Look through the data below for the line with "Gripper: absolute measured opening" and the line with "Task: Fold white", then output those two and all lines in between, exactly as written.

□ □ □ □ □

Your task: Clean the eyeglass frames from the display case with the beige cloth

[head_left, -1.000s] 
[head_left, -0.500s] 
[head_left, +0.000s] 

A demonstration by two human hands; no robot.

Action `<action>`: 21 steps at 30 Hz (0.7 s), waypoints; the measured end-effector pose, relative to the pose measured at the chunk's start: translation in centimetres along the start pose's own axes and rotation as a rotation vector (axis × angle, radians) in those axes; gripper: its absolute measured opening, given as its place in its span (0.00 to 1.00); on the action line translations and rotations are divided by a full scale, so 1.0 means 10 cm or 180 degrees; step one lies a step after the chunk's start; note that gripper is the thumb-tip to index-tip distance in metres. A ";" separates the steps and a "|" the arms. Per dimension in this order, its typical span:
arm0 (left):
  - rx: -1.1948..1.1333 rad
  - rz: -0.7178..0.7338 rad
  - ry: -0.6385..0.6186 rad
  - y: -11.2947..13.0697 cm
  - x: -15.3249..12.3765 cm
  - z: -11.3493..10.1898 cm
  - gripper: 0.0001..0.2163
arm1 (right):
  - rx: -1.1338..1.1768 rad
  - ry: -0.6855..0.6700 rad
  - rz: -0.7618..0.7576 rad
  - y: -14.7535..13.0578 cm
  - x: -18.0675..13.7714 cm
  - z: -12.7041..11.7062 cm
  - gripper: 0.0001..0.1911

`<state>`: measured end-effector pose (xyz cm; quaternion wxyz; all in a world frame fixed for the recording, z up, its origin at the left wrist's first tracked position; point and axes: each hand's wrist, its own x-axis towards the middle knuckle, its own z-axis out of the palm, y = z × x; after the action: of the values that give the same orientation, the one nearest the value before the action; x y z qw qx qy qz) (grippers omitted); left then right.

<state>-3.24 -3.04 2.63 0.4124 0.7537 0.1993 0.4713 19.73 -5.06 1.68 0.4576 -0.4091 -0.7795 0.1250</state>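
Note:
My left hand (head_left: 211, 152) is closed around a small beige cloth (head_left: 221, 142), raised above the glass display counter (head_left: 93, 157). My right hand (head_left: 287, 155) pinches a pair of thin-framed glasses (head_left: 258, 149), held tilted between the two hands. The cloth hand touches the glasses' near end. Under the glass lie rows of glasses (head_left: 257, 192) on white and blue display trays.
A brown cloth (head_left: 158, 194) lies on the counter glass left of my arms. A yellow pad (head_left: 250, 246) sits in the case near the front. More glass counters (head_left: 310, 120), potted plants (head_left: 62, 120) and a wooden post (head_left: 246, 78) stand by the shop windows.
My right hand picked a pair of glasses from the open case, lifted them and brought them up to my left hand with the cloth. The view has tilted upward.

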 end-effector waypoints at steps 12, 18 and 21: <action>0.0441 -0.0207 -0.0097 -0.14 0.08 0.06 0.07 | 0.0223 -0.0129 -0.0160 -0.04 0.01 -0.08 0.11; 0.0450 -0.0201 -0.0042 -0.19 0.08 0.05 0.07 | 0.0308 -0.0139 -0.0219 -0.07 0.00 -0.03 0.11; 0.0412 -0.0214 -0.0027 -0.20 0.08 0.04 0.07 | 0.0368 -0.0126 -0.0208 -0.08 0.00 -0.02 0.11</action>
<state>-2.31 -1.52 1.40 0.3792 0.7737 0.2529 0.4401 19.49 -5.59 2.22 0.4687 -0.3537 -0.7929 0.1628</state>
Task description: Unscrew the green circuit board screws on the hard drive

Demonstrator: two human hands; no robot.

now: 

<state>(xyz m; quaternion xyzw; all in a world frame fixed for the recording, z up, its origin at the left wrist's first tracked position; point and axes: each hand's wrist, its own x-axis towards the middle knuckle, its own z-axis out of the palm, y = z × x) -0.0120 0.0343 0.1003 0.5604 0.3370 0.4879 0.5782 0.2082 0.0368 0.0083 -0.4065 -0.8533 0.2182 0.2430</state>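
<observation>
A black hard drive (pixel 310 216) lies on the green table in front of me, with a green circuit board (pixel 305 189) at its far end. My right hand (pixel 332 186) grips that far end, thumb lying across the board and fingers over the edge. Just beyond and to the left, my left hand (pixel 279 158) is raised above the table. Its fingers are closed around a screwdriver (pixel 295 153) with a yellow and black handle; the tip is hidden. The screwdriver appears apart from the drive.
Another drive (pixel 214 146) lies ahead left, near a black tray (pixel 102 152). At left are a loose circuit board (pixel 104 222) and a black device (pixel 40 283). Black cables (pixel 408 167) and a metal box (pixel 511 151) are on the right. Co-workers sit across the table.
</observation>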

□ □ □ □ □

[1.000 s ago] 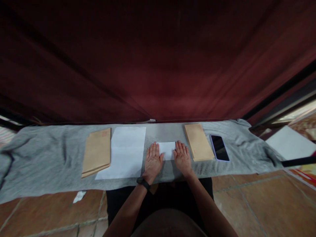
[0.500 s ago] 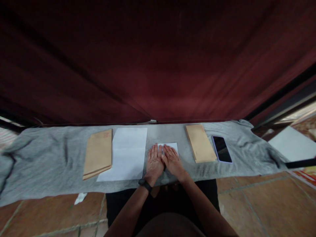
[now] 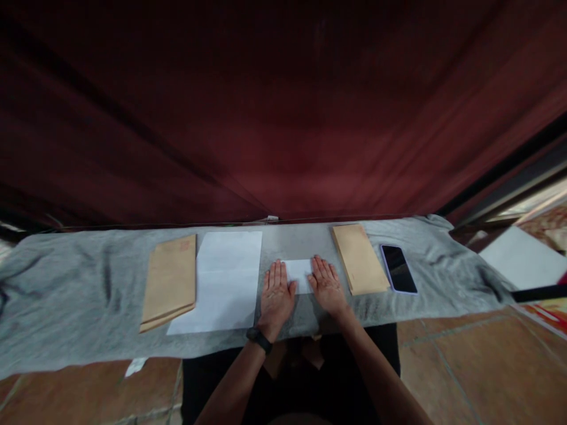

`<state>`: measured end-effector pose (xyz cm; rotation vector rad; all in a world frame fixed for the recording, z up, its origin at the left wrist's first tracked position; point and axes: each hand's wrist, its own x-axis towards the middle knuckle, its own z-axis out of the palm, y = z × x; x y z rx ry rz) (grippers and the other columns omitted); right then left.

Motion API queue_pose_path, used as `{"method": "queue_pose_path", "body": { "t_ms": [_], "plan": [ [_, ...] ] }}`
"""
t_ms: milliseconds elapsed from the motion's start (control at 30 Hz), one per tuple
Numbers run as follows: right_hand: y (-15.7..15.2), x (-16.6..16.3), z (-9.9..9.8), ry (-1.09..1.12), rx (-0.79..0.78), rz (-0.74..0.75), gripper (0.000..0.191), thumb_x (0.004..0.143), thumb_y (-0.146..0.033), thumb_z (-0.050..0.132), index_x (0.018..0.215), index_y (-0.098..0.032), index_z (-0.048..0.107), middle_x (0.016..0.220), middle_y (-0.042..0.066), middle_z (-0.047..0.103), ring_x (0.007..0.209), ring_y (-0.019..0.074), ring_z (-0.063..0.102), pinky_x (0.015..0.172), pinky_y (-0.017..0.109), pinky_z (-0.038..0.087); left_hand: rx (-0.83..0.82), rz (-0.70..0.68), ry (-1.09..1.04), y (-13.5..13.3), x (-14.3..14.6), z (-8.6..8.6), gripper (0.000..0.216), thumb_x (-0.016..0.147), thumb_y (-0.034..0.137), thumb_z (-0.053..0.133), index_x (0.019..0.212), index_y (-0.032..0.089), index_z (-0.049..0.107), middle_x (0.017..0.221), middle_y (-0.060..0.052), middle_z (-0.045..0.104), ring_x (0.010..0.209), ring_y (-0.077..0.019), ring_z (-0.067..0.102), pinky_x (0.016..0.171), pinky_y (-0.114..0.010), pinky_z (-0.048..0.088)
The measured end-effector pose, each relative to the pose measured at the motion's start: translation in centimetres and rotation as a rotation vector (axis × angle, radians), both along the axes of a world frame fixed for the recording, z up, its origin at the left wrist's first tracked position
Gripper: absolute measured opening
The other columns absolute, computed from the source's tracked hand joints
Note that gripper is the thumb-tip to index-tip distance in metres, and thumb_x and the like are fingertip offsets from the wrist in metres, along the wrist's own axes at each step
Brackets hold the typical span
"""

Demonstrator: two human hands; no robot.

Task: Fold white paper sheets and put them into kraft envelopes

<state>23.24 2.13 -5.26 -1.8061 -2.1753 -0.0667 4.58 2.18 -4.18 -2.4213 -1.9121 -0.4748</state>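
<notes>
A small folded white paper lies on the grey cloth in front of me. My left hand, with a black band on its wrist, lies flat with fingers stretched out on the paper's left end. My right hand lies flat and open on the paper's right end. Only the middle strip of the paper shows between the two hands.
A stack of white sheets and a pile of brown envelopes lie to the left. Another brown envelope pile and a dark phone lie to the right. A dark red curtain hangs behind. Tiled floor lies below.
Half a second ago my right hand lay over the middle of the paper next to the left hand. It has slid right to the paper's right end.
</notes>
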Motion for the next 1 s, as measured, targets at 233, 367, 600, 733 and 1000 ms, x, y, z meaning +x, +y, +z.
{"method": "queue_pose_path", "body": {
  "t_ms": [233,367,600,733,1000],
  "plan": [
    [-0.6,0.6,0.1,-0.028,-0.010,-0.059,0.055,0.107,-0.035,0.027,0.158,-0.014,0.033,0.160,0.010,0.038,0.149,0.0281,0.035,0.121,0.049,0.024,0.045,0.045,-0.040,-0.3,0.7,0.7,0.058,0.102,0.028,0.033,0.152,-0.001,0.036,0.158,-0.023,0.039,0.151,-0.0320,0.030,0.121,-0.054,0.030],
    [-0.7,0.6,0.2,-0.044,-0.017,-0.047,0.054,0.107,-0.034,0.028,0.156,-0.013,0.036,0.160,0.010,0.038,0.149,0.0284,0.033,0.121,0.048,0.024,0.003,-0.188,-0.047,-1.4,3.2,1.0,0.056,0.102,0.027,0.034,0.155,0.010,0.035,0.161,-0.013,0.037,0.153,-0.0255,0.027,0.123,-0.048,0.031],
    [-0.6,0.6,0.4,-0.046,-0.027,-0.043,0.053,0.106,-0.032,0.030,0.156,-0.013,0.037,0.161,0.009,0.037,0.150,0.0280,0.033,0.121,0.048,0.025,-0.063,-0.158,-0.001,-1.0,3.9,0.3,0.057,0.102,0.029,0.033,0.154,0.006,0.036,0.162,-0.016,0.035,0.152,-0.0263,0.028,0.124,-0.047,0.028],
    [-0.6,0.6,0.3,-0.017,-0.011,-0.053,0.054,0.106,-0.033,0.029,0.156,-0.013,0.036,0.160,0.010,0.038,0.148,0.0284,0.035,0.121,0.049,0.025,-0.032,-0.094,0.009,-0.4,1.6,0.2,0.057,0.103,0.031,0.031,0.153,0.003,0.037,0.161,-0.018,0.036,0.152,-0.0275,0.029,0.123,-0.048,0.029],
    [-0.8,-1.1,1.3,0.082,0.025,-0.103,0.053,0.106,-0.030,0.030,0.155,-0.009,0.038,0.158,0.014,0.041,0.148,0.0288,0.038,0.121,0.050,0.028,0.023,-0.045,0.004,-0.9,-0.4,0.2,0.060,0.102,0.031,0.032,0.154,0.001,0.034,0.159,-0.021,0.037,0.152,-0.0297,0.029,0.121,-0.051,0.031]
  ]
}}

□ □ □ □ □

→ **ANSWER**:
Gripper: absolute measured opening
The other columns absolute, computed from the source's tracked hand joints
Note that gripper is the thumb-tip to index-tip distance in metres, and thumb_x and the like are fingertip offsets from the wrist in metres, along the wrist's own axes at each step
Brackets hold the typical span
"""

Demonstrator: two human hands; no robot.

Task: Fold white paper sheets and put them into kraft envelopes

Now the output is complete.